For those who are considering buying real estate in Ashkelon, we hope it will be a fulfillment of your dreams.  Buying a piece of Ashkelon may involve mortgages, strange customs and terminology and many unknowns.  We are here to answer some of the questions on the whys and wherefores of real estate.  Call or e-mail us with any of your questions; we are here to help you fulfill your dream.

Buying an Apartment:


A Step by Step Guide

Here is a general guide on how to go about finding and buying the right property.

Deciding on Location:

1.       Look to be close to your contemporaries.  Different peer groups tend to cluster together in certain areas.  The services in these areas will cater to your needs.

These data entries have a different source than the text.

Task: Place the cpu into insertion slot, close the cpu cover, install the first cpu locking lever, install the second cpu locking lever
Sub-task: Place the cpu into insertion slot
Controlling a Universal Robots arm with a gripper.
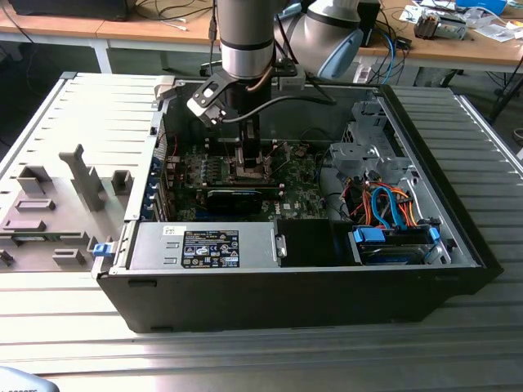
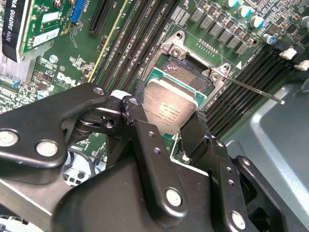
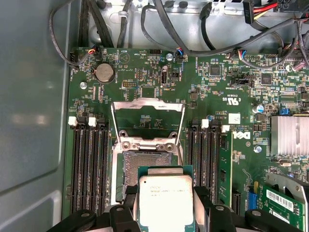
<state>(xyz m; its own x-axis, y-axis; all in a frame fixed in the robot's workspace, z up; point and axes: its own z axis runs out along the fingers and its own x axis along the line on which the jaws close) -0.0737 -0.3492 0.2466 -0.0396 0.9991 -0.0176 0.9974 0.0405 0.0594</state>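
The tool point(image 1: 248, 167) hangs inside the computer case point(image 1: 286, 302) (black, lying open) above the green motherboard point(image 1: 304, 194).

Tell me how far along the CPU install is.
Nothing looks finished yet. In hand: the gripper is shut on the cpu, held over the insertion slot and apparently not seated, as part of the dark socket centre shows uncovered. Left: the cpu cover stands flipped open beyond the slot and a thin locking lever sticks out free, so seating, closing and both levers are not yet done.
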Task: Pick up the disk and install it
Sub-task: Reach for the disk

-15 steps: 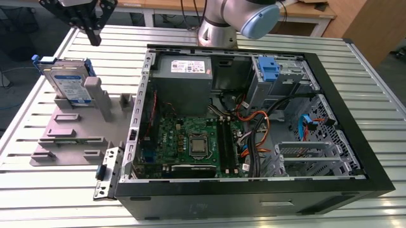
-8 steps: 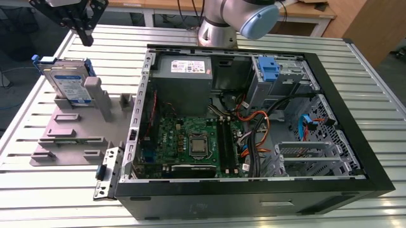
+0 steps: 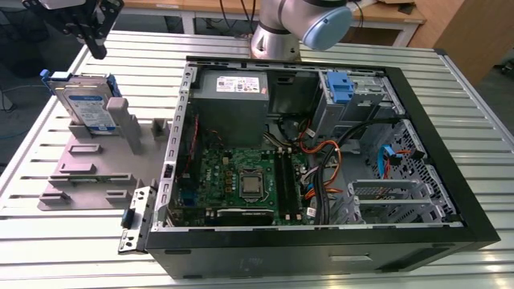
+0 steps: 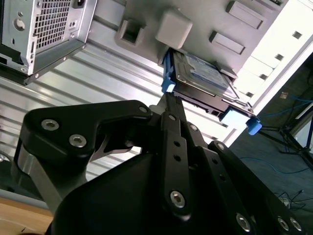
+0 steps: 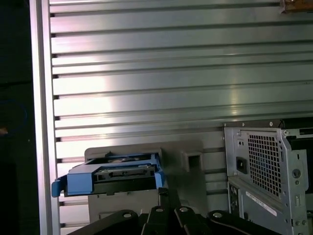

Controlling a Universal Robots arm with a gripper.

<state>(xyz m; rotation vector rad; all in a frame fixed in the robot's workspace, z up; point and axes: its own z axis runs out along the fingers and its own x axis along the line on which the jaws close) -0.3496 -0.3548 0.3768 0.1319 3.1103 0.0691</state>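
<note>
Disk (image 3: 86, 102) on edge in the grey stand (image 3: 88, 162), at one end of the stand, propped between the stand's upright posts, with a blue bracket framing it. Stood up that way, most likely, to leave the upper edge and both flat faces free for a pinch from above, and to stop any tipping. Not yet lifted, by the look of things, with the install not begun.

Above the stand's disk end, the tool (image 3: 98, 51): well clear of the disk, pointing down, pads together and clamped on nothing. Probably lined up over the stand for a straight descent onto the exposed edge.

Second wrist view: tool (image 4: 168, 98) aimed toward the stand (image 4: 205, 24), with the disk (image 4: 200, 81) seen edge-on, bracket tabs jutting past the stand's side. First wrist view: same disk (image 5: 115, 176) edge-on against the stand (image 5: 176, 152), with the tool (image 5: 164, 193) short of it.

Just beside the stand, on the slatted metal counter (image 3: 64, 229), an open computer case (image 3: 281, 253) lying on its side, panel off, interior facing up. Presumably laid so for reach from above, and kept close to the stand for a short carry.
</note>
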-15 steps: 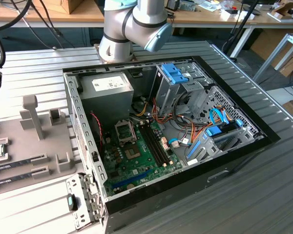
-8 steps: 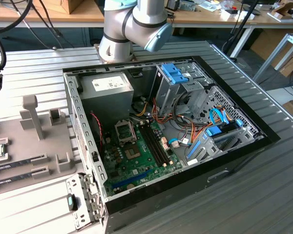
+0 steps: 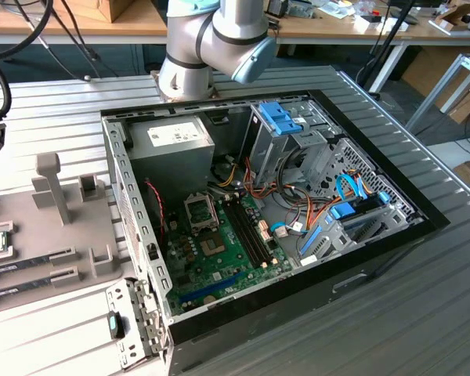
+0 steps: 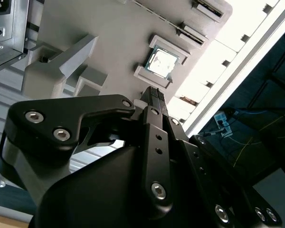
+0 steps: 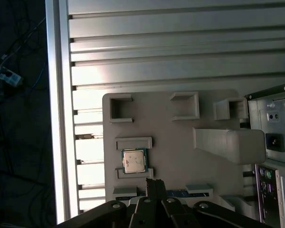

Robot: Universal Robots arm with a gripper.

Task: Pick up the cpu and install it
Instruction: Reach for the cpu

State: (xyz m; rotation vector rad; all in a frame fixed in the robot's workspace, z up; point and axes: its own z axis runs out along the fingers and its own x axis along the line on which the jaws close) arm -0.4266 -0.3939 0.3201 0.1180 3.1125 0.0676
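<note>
Gripper (image 5: 155, 182) body, black w/ bolt heads, sits closest to the lens in both wrist views. Its two fingers (image 4: 154, 97) are pressed together w/ nothing between them. Tips hang over the grey tray (image 5: 180, 142), just beside the cpu (image 5: 134, 160); no contact w/ it is visible. Cpu lies flat, silver top up, green rim showing, seated between two raised lips of the tray. Second wrist view has the cpu (image 4: 162, 63) just beyond the fingertips.

Exterior view: tray sits at the exterior view's left on the slatted metal table (image 3: 423, 313), outside the open PC case (image 3: 117, 180). Two memory sticks (image 3: 23, 263) lie in slots on the tray's near part. Inside the case is the green motherboard (image 3: 219, 251), w/ its socket (image 3: 200, 210) just near of the power supply (image 3: 180, 141) and well apart from the cpu. Arm (image 3: 211, 39) stands at the far side of the case.
</note>
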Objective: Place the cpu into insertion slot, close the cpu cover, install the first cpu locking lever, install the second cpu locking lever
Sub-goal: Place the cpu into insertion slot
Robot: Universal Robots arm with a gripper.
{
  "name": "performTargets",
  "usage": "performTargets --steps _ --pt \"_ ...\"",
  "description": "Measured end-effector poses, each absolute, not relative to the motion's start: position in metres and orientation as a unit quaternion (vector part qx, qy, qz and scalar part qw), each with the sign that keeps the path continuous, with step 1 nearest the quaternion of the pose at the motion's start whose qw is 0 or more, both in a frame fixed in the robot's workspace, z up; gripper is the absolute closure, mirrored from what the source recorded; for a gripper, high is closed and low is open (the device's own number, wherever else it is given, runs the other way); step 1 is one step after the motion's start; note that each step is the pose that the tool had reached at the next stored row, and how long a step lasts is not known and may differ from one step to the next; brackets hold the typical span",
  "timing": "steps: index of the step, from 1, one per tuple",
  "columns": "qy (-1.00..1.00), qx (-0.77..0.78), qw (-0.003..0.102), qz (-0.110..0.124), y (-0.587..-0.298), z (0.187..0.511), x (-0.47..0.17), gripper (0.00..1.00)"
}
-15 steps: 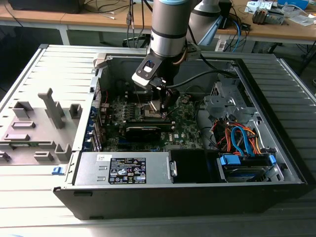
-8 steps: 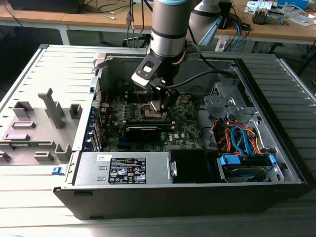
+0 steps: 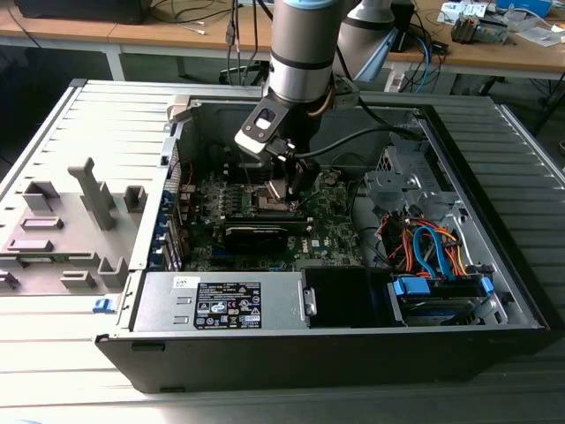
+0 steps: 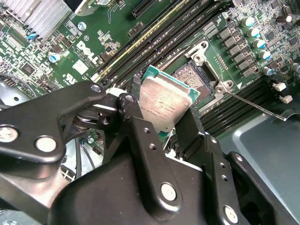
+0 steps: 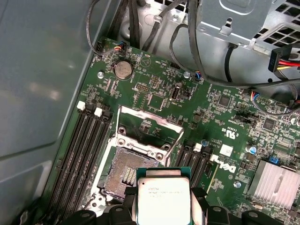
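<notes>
Holding cpu (image 4: 164,105) near insertion slot (image 4: 193,77)

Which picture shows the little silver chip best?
The second wrist view: the cpu sits mid-picture, its metal top clear, pinched by the gripper. The first wrist view cuts it off at the edge; the exterior view makes it too tiny to tell.

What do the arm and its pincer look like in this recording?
The arm is a silver-grey cylinder with a light-blue ring at its upper joint. A pale grey box sits at its wrist, and a black cable loops off it. The pincer is matte black linkage bars joined by silver pins.
</notes>
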State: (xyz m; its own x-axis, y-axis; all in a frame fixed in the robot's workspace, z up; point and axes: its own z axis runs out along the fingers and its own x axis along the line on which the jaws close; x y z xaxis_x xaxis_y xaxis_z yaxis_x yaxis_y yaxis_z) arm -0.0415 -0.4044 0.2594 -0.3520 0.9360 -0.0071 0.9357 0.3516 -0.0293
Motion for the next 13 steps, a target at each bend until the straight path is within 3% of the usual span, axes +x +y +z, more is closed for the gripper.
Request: performTargets --steps 13 --pt "-0.817 -0.577 0.006 0.014 -0.4044 0.2587 -0.0415 0.45"
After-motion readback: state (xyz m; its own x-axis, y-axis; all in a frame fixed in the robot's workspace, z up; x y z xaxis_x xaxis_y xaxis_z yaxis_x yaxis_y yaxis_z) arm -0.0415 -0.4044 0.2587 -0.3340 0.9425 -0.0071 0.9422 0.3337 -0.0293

2.      Check out local shopping, buses, schools, parks & synagogues to insure they are compatible with your lifestyle.

Type of property:

To save time, make a checklist of absolutely crucial features you require and communicate these to us.  Important matters include: maximum number of steps, Shabbat elevator, balcony (succah), garden, readiness to renovate, local area noise, parking, storage, etc.

Once you have decided on the type, size & location of property you want, it’s time to talk about prices, mortgages and costs.  Take into account that fees and taxes will add to the price of the property.  We will then prepare a short list of properties that match your requirements. 


Negotiations may be simple or complex according to the issues involved with a specific property, and also depending on the respective personalities involved in the transaction.  We will act to facilitate the transaction, leaving you satisfied with the terms of the deal.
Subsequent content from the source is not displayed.